▶ _ABOUT THIS TASK_
Word for word, reproduce the data that follows.

▶ _COLLECTED MATERIAL_
——

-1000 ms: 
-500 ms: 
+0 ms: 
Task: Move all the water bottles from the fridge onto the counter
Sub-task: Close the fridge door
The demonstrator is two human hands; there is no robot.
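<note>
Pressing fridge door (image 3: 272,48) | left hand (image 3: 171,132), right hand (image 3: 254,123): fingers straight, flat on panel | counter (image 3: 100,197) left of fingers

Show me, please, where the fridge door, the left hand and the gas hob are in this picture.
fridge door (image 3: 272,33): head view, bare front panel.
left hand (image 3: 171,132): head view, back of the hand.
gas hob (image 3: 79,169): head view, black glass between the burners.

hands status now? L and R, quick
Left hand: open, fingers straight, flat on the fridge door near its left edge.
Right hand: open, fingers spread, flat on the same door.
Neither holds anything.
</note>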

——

▶ _EXPECTED ANSWER_
-1000 ms: 
-500 ms: 
+0 ms: 
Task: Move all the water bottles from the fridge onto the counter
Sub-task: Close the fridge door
The demonstrator is two human hands; there is no robot.
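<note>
Pressing fridge door (image 3: 272,48) | left hand (image 3: 171,132), right hand (image 3: 254,123): fingers straight, flat on panel | counter (image 3: 100,197) left of fingers

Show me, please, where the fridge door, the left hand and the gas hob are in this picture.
fridge door (image 3: 272,33): head view, bare front panel.
left hand (image 3: 171,132): head view, back of the hand.
gas hob (image 3: 79,169): head view, black glass between the burners.

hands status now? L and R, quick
Left hand: open, fingers straight, flat on the fridge door near its left edge.
Right hand: open, fingers spread, flat on the same door.
Neither holds anything.
</note>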

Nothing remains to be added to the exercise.